ASSIGNMENT:
In the copy you make of the entries, no picture should appear, and every word must match.

-- Opening Marker --

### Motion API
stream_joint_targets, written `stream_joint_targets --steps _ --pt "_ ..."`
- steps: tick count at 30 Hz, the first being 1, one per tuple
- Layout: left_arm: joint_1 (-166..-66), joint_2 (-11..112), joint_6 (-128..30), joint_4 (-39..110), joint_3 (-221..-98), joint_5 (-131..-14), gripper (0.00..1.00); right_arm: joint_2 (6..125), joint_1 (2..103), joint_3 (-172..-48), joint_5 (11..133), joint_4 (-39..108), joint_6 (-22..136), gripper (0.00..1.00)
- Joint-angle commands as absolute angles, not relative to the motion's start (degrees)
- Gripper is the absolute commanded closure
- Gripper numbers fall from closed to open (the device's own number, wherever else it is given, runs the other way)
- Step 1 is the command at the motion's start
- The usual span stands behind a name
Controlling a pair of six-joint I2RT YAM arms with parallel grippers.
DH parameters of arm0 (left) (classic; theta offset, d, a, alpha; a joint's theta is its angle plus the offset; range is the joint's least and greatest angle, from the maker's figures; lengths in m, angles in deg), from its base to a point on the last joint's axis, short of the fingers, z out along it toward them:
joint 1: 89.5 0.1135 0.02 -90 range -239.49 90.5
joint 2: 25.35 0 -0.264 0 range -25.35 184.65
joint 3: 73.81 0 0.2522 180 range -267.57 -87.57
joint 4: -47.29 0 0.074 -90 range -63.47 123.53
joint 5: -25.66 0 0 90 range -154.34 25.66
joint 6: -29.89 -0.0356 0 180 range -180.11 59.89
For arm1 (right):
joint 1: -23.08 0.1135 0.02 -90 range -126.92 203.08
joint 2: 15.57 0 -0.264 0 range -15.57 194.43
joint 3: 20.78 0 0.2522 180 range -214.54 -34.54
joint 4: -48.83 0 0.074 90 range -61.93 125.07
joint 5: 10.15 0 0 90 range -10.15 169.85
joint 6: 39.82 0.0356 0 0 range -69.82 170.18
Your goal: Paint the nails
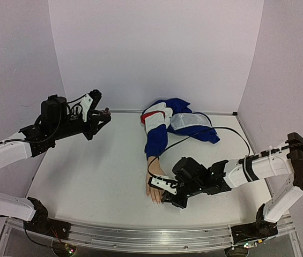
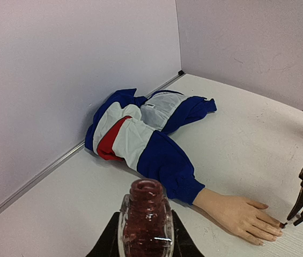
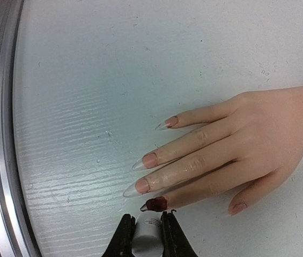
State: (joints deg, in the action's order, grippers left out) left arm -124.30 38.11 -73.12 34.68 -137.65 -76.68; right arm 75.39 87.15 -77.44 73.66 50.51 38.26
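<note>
One of the nails (image 3: 156, 204) is already dark red: it sits on the forefinger of the mannequin hand (image 3: 258, 134), directly ahead of the right claw (image 3: 148, 242) and almost touching its tips. That claw is clamped nearly shut on the white cap (image 3: 147, 229) of the polish brush; the bristles themselves are too small to make out here. Beyond the painted nail, farther from the claw, three long nails remain pinkish, and the thumbnail off to one side is bare too, so most of the job looks undone. The left claw (image 2: 146, 238), well away from the hand, is closed tight around the open bottle (image 2: 146, 211) and holds it upright, with the blue sleeve (image 2: 164, 160) between it and the fingers. From here the likely slips are smearing: dragging the brush sideways across skin while crossing to the next finger, pressing down hard enough to nudge the loose hand along the table (image 3: 87, 80), or brushing the wet nail again. A tilt of the uncapped bottle would spill polish, and a dry brush would streak.
</note>
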Motion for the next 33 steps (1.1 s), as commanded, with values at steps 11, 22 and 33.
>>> stream_joint_targets --steps 11,22,33 --pt "-123.95 37.31 -72.3 38.49 -139.5 -77.67 1.0 74.69 87.59 -79.36 72.41 48.09 40.07 1.0" --pt "-123.95 37.13 -72.32 38.53 -139.42 -77.77 1.0 74.46 87.63 -79.46 72.39 47.41 40.47 1.0" --pt "-123.9 37.04 -72.17 38.45 -139.42 -77.95 1.0 73.82 87.63 -79.17 72.67 47.12 40.78 1.0"
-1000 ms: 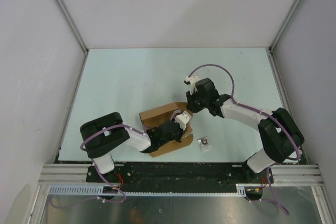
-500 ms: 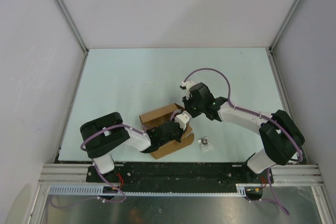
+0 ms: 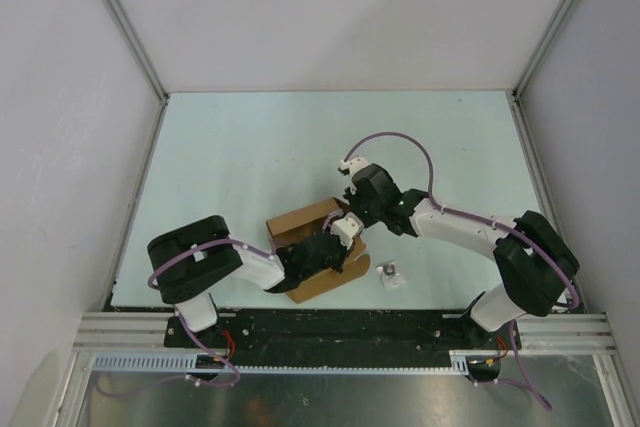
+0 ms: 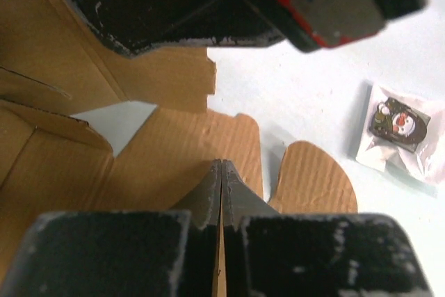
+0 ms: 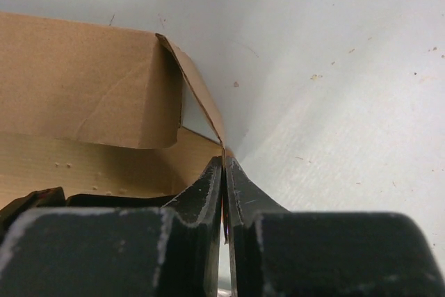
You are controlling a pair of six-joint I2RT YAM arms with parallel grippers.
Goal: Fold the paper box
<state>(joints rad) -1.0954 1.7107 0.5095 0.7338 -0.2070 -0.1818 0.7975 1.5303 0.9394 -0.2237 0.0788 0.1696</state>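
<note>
The left claw (image 4: 221, 172) is clenched. Its two black fingers are pressed together with a thin edge of brown card caught between them. That card belongs to the paper box (image 4: 174, 151), whose corrugated flaps spread out beyond the fingertips. A rounded tab lies to the right, a ragged-edged panel lies ahead, and a creased wall rises on the left.

The right claw (image 5: 224, 165) is clenched too. It pinches the edge of a thin flap that runs up from the fingertips to the corner of a raised brown panel of the paper box (image 5: 83, 81).

From above, the paper box (image 3: 300, 219) sits half-formed on the pale green tabletop (image 3: 250, 147), near its front edge and between the two arm bases. The left arm (image 3: 250, 265) reaches over it from the left and the right arm (image 3: 460, 227) comes in from the right. The two claws are close together at the box's right side.

A small packet (image 3: 388, 274) lies on the tabletop just to the right of the box, apart from it. The left wrist view shows it as a clear pouch (image 4: 400, 130) with a dark round item inside.
</note>
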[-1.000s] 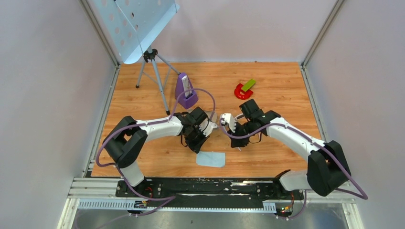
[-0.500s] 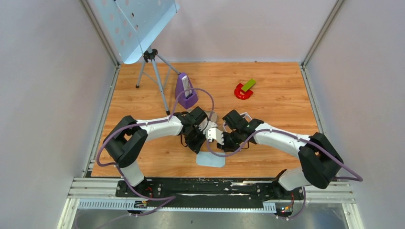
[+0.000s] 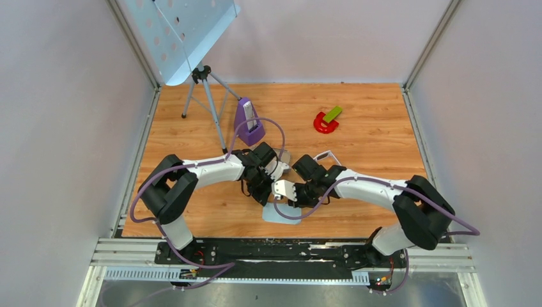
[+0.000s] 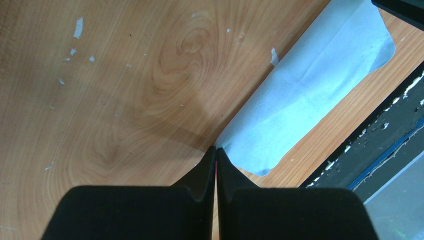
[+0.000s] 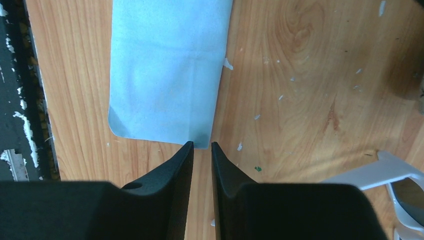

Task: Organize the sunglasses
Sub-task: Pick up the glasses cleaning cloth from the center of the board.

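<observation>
saw left jaws pressed shut at a corner of the cloth [image 4: 310, 100], nothing visible between. found right jaws parted by a narrow empty gap, tips over the cloth's edge. spotted sunglasses [image 5: 380, 172] on the worktop [image 5: 300, 75] just right of the right jaws, untouched.

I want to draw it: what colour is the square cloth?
Light blue cloth, clearest in the right wrist view.

Worktop [image 3: 383, 128]: orange-brown wood grain, flecked with small white chips in the wrist views. Plain pale grey-lilac walls [image 3: 57, 128] on three sides, metal posts [image 3: 430, 45] in the far corners. Far left: tripod [image 3: 202, 74] carrying a tilted, perforated pale-blue panel [image 3: 179, 32]. Near edge: black rail [image 3: 281, 251] on aluminium framing. Light soft, even.
</observation>
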Robot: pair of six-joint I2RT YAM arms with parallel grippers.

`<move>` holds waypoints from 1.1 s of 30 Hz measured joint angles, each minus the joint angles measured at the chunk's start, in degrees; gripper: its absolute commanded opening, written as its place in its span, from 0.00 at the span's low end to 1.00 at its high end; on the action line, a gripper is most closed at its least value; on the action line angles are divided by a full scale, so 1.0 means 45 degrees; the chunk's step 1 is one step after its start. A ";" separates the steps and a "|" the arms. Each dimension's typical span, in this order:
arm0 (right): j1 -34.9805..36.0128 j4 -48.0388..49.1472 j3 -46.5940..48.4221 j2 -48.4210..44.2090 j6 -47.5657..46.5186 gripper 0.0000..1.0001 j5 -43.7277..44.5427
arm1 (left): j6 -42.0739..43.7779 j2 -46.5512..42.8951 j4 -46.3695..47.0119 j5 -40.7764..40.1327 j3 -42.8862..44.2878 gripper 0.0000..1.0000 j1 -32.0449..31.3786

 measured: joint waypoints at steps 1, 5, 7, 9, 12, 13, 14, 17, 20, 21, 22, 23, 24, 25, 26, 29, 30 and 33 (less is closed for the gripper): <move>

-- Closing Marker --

ANSWER BELOW:
### Motion API
stream_joint_targets, written `stream_joint_targets --steps _ --pt "_ ..."`
- steps: tick count at 30 Hz, the first being 1, one per tuple
- Layout: left_arm: joint_1 (-166..-66), joint_2 (-11..112), joint_6 (-128..30), joint_4 (-39..110), joint_3 (-221..-98), joint_5 (-131..-14), gripper (0.00..1.00); right_arm: joint_2 (6..125), joint_1 (2..103), joint_3 (-172..-48), joint_5 (11..133), joint_4 (-39..108), joint_6 (-22..136), gripper (0.00..1.00)
- Joint-angle commands as absolute angles, not relative to the motion's start (degrees)
- Gripper is the absolute commanded closure
- Gripper numbers fall from closed to open (the device's own number, wherever else it is given, runs the other way)
- Step 1 is the command at the motion's start
- The usual span stands behind a name
Controlling a pair of six-joint I2RT YAM arms with parallel grippers.
DH parameters of arm0 (left) (classic; theta offset, d, a, alpha; a joint's theta is its angle plus the offset; range is the joint's least and greatest angle, from the maker's figures; lengths in m, angles in deg), from its base to a point on the last joint's axis, short of the fingers, z out along it toward them:
joint 1: 89.5 0.1135 0.02 -90 range -239.49 90.5
joint 2: 25.35 0 -0.264 0 range -25.35 184.65
joint 3: 73.81 0 0.2522 180 range -267.57 -87.57
joint 4: -47.29 0 0.074 -90 range -63.47 123.53
joint 5: -25.66 0 0 90 range -154.34 25.66
joint 6: -29.89 -0.0356 0 180 range -180.11 59.89
For arm1 (right):
joint 1: -23.08 0.1135 0.02 -90 range -126.92 203.08
joint 2: 15.57 0 -0.264 0 range -15.57 194.43
joint 3: 20.78 0 0.2522 180 range -214.54 -34.54
joint 4: -48.83 0 0.074 90 range -61.93 125.07
joint 5: 10.15 0 0 90 range -10.15 169.85
joint 6: 39.82 0.0356 0 0 range -69.82 170.18
Your goal: Paint the nails
State: (joints deg, in the action's order, grippers left out) left arm -124.30 38.11 -73.12 34.68 -137.65 -76.68; right arm 75.39 87.15 -77.44 73.66 50.51 38.26
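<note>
One of the nails (image 3: 156, 204) is already dark red: it sits on the forefinger of the mannequin hand (image 3: 258, 134), directly ahead of the right claw (image 3: 148, 242) and almost touching its tips. That claw is clamped nearly shut on the white cap (image 3: 147, 229) of the polish brush; the bristles themselves are too small to make out here. Beyond the painted nail, farther from the claw, three long nails remain pinkish, and the thumbnail off to one side is bare too, so most of the job looks undone. The left claw (image 2: 146, 238), well away from the hand, is closed tight around the open bottle (image 2: 146, 211) and holds it upright, with the blue sleeve (image 2: 164, 160) between it and the fingers. From here the likely slips are smearing: dragging the brush sideways across skin while crossing to the next finger, pressing down hard enough to nudge the loose hand along the table (image 3: 87, 80), or brushing the wet nail again. A tilt of the uncapped bottle would spill polish, and a dry brush would streak.
</note>
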Motion for the next 33 steps (1.1 s), as commanded, with values at steps 11, 22 and 33.
>>> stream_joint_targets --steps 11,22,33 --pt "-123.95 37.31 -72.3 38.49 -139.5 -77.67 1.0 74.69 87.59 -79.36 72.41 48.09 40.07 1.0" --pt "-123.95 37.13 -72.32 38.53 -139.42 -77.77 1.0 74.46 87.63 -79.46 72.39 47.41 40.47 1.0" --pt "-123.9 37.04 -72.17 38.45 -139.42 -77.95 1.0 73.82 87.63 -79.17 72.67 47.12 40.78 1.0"
-1000 ms: 
-500 ms: 
+0 ms: 
+0 ms: 
+0 ms: 
You are controlling a pair of six-joint I2RT YAM arms with parallel grippers.
Goal: Fold the paper box
<state>(joints rad) -1.0954 1.7107 0.5095 0.7338 -0.2070 -0.1818 0.7975 1.5303 0.9394 -0.2237 0.0788 0.1696</state>
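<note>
The left claw (image 4: 221, 172) is clenched. Its two black fingers are pressed together with a thin edge of brown card caught between them. That card belongs to the paper box (image 4: 174, 151), whose corrugated flaps spread out beyond the fingertips. A rounded tab lies to the right, a ragged-edged panel lies ahead, and a creased wall rises on the left.

The right claw (image 5: 224, 165) is clenched too. It pinches the edge of a thin flap that runs up from the fingertips to the corner of a raised brown panel of the paper box (image 5: 83, 81).

From above, the paper box (image 3: 300, 219) sits half-formed on the pale green tabletop (image 3: 250, 147), near its front edge and between the two arm bases. The left arm (image 3: 250, 265) reaches over it from the left and the right arm (image 3: 460, 227) comes in from the right. The two claws are close together at the box's right side.

A small packet (image 3: 388, 274) lies on the tabletop just to the right of the box, apart from it. The left wrist view shows it as a clear pouch (image 4: 400, 130) with a dark round item inside.
</note>
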[-1.000s] 
[-0.500s] 
[+0.000s] 
[+0.000s] 
[+0.000s] 

Task: Organize the sunglasses
Sub-task: Pick up the glasses cleaning cloth from the center of the board.

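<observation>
saw left jaws pressed shut at a corner of the cloth [image 4: 310, 100], nothing visible between. found right jaws parted by a narrow empty gap, tips over the cloth's edge. spotted sunglasses [image 5: 380, 172] on the worktop [image 5: 300, 75] just right of the right jaws, untouched.

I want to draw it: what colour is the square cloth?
Light blue cloth, clearest in the right wrist view.

Worktop [image 3: 383, 128]: orange-brown wood grain, flecked with small white chips in the wrist views. Plain pale grey-lilac walls [image 3: 57, 128] on three sides, metal posts [image 3: 430, 45] in the far corners. Far left: tripod [image 3: 202, 74] carrying a tilted, perforated pale-blue panel [image 3: 179, 32]. Near edge: black rail [image 3: 281, 251] on aluminium framing. Light soft, even.
</observation>
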Robot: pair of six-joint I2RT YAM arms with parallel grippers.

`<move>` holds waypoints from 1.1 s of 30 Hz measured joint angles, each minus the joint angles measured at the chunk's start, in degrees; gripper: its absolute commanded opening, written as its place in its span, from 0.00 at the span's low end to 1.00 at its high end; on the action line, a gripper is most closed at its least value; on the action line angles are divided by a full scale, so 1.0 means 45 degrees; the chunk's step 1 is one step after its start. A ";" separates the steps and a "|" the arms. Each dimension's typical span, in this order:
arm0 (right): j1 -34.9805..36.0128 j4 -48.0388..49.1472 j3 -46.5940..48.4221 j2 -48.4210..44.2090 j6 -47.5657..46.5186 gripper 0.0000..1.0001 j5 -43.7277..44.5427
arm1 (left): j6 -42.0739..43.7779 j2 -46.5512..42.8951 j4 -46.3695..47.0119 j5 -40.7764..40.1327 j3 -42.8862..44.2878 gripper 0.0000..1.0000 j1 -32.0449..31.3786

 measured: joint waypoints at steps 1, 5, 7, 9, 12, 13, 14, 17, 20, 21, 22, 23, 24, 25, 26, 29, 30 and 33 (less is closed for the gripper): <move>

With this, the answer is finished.